- [INFORMATION SHOWN]:
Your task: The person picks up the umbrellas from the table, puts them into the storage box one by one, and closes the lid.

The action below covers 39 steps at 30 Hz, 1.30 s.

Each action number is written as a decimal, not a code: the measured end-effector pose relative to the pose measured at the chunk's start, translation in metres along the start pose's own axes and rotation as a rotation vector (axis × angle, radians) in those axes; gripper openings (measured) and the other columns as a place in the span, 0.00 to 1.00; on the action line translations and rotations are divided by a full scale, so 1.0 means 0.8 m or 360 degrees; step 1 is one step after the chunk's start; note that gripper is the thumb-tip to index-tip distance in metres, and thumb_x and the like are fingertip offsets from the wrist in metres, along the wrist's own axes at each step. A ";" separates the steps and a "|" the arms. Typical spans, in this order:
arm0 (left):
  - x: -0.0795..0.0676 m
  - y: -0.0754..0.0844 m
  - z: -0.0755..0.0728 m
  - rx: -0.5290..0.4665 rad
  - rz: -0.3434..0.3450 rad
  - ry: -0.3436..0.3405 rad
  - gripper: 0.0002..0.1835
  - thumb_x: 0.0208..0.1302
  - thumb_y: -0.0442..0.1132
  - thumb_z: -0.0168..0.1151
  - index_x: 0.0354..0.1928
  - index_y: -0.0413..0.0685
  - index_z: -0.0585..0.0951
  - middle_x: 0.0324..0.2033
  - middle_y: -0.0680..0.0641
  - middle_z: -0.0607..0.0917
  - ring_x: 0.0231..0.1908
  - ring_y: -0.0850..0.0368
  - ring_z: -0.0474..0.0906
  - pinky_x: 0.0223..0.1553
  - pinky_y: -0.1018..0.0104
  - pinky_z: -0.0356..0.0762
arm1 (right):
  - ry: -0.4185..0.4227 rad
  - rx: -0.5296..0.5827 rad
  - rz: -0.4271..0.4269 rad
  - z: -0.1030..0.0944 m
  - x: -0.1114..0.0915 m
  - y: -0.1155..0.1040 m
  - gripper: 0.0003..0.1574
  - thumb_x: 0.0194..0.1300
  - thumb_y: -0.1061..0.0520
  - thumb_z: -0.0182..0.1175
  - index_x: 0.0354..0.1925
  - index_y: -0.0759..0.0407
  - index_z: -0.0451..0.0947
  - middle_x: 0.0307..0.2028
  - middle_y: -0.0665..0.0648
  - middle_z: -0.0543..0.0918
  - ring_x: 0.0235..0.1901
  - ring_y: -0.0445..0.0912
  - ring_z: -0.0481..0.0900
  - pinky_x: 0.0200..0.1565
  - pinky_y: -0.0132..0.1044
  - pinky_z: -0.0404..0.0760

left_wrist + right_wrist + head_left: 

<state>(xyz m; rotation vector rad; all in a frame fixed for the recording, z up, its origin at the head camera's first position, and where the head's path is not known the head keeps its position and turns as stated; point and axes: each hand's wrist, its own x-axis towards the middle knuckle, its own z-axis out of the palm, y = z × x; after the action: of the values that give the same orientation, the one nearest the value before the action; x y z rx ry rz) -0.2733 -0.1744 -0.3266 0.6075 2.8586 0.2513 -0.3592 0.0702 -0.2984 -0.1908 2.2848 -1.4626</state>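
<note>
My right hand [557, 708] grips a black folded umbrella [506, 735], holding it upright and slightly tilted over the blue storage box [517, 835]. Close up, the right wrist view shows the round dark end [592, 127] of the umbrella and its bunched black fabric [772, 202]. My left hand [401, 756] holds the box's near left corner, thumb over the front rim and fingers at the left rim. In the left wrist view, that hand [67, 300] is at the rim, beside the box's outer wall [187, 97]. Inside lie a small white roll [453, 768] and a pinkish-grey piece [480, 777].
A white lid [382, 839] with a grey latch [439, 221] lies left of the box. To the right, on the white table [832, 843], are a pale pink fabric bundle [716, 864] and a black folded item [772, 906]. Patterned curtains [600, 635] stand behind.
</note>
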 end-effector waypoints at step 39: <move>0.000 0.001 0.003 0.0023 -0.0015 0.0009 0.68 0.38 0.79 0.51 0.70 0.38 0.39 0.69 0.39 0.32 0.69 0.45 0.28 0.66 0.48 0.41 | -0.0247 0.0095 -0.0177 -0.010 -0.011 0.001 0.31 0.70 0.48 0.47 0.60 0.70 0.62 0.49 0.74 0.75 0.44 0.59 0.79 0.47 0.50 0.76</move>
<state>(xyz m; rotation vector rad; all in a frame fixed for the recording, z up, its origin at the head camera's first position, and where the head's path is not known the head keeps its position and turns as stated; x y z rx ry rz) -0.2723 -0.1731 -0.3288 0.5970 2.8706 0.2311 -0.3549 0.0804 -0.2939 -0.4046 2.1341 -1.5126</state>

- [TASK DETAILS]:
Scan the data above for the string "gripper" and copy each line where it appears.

- [REPLY]:
Each action number is written as a decimal, not a code: the measured end-effector pose relative to the pose measured at the chunk's start, translation in metres along the start pose's own axes and rotation as a rotation vector (axis × angle, radians) in those axes; gripper openings (measured) and the other columns as a place in the span, 0.00 to 1.00; on the action line translations and rotations are divided by a full scale, so 1.0 means 0.8 m or 360 degrees; step 1 is one step after the chunk's start; note that gripper is the thumb-tip to index-tip distance in metres, and thumb_x and the like are fingertip offsets from the wrist in metres, along the wrist's own axes at each step. A ";" separates the steps and a "|" the arms. Typical spans, in this order:
  - gripper: 0.0002..0.1835
  - gripper: 0.0003..0.1574

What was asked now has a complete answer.